Kan announced his priority was stimulating growth and took the unusual step of naming a specific dollar-yen level as optimal to help exporters and stimulate the economy.

He has advocated more fiscal austerity and tax rises to reduce Japan's ballooning public deficit which is nearing 200 percent of gross domestic product and warned on his blog recently that Japan' s public debt situation is worse than Greece's.

Kan has stressed the importance of fiscal reform and argues that the government should urgently consider an increase in the consumption tax, he is known for leading hard on the central bank to do more to tackle deflation.
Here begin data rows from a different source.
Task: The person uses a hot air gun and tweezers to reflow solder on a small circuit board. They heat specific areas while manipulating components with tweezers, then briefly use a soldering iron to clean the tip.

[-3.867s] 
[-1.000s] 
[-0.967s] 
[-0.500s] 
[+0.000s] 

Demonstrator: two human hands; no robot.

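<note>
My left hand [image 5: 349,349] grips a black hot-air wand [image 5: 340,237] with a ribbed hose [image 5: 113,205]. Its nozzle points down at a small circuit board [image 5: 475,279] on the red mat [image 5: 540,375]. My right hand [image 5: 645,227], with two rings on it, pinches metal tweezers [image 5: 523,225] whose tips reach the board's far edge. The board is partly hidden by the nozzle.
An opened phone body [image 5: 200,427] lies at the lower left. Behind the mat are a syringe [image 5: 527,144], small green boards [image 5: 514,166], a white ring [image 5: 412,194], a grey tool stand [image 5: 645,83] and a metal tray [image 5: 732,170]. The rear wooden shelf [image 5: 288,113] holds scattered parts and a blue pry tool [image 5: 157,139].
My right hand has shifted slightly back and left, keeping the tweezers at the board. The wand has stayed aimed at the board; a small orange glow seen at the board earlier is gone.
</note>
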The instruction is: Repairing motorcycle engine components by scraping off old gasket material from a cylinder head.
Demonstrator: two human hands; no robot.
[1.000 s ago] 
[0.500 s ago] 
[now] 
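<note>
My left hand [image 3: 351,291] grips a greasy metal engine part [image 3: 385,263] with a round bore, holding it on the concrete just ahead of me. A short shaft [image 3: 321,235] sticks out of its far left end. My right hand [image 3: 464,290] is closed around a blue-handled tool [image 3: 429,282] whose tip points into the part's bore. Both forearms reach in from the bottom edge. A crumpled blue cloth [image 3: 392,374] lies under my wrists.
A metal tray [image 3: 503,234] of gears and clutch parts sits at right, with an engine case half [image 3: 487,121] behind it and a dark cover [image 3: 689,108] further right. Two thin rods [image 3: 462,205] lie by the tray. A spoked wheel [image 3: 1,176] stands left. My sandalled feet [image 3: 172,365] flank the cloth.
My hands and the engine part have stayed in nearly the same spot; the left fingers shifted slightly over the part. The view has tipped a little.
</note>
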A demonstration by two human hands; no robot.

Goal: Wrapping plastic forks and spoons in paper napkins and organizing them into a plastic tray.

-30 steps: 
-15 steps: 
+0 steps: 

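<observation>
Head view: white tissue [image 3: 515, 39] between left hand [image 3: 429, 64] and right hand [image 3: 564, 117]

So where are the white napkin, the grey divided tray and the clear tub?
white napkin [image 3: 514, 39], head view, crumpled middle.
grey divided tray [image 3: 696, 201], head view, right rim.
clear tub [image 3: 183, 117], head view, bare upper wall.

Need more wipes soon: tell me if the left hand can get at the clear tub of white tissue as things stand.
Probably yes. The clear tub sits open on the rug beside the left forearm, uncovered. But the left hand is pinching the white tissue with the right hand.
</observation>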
Politically, Kan opposed Japan's sending of troops to Iraq but has also advocated a greater role for Japan's military, which is restricted by Japan's pacifist constitution.

DPJ lawmakers will vote in a party election on Friday to select and announce its new leader, who will assume the premiership. The DPJ is planning to ask parliament if the new prime minister can form his Cabinet the same day.

Should Kan win, it would make him the second leader since the DPJ swept to power in historic elections last August and Japan's fifth prime minister in less than four years.

Kan's seniority in the party and more than three decades' experience in parliament will stand him in good stead on Friday and he is widely regarded as the safest bet to lead the party through its current times of turbulence and his younger years as a civil-rights activist and his fiery temperament make him a unique character amongst his peers.

Kan is married with two sons, and lives in western Tokyo and said to very much enjoy the ancient and notoriously difficult Japanese game of "Go" and is reported to be a connoisseur of shochu, a strong drink traditionally preferred by Japan's working class men.